Copying exactly, give the lines in the material below from the one with "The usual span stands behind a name" to the one with "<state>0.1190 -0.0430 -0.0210", ends included, and nothing besides.

##### Data segment #####

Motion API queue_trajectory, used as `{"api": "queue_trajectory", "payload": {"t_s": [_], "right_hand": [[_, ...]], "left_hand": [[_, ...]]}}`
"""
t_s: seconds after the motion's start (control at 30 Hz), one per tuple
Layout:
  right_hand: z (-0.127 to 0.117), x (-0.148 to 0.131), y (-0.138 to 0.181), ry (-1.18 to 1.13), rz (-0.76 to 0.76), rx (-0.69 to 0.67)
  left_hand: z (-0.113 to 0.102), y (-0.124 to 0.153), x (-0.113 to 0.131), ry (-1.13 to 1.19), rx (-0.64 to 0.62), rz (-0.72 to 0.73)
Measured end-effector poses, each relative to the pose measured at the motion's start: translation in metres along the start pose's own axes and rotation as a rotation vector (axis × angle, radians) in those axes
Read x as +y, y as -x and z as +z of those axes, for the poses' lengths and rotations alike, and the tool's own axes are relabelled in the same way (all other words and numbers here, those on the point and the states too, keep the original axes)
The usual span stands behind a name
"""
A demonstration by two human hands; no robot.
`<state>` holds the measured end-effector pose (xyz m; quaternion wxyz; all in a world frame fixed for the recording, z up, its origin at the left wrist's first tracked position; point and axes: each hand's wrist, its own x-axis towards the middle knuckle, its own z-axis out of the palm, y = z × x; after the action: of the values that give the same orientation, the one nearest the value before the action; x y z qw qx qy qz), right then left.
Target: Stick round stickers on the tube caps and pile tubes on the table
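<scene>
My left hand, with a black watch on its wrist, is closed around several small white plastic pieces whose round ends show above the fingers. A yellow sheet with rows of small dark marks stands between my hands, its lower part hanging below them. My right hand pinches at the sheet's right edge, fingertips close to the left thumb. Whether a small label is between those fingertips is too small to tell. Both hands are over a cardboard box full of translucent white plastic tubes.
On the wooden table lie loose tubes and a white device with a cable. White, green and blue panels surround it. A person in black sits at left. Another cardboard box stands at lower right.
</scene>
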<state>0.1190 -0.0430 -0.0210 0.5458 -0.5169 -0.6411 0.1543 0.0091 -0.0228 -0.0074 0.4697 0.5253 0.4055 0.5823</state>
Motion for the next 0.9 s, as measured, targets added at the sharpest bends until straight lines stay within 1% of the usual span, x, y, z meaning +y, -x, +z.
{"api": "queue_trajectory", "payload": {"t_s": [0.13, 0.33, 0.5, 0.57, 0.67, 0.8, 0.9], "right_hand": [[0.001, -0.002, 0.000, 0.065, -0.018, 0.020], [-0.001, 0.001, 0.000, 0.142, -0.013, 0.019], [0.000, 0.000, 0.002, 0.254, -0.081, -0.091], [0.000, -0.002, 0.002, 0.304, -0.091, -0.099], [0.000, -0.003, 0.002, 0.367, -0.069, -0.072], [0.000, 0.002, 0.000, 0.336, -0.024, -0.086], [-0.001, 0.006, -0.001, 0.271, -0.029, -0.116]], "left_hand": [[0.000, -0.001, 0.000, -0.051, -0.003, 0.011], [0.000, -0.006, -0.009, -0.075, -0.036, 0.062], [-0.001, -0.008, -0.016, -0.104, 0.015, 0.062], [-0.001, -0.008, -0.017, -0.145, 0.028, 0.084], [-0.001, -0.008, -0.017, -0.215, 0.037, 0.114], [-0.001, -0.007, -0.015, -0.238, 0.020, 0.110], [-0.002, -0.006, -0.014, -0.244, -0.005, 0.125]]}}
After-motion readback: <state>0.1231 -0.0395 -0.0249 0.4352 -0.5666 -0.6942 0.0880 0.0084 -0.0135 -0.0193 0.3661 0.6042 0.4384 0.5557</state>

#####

Response to this exercise -
The usual span stands behind a name
"""
A demonstration by two human hands; no robot.
`<state>` holds the measured end-effector pose (xyz m; quaternion wxyz; all in a world frame fixed for the recording, z up, its origin at the left wrist's first tracked position; point and axes: each hand's wrist, its own x-axis towards the middle knuckle, its own z-axis out of the palm, y = z × x; after the action: of the values that give the same orientation, the one nearest the value before the action; x y z qw qx qy qz), right then left.
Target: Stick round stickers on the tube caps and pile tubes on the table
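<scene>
My left hand, with a black watch on its wrist, is closed around several small white plastic pieces whose round ends show above the fingers. A yellow sheet with rows of small dark marks stands between my hands, its lower part hanging below them. My right hand pinches at the sheet's right edge, fingertips close to the left thumb. Whether a small label is between those fingertips is too small to tell. Both hands are over a cardboard box full of translucent white plastic tubes.
On the wooden table lie loose tubes and a white device with a cable. White, green and blue panels surround it. A person in black sits at left. Another cardboard box stands at lower right.
</scene>
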<state>0.1190 -0.0430 -0.0210 0.5458 -0.5169 -0.6411 0.1543 0.0091 -0.0228 -0.0074 0.4697 0.5253 0.4055 0.5823</state>

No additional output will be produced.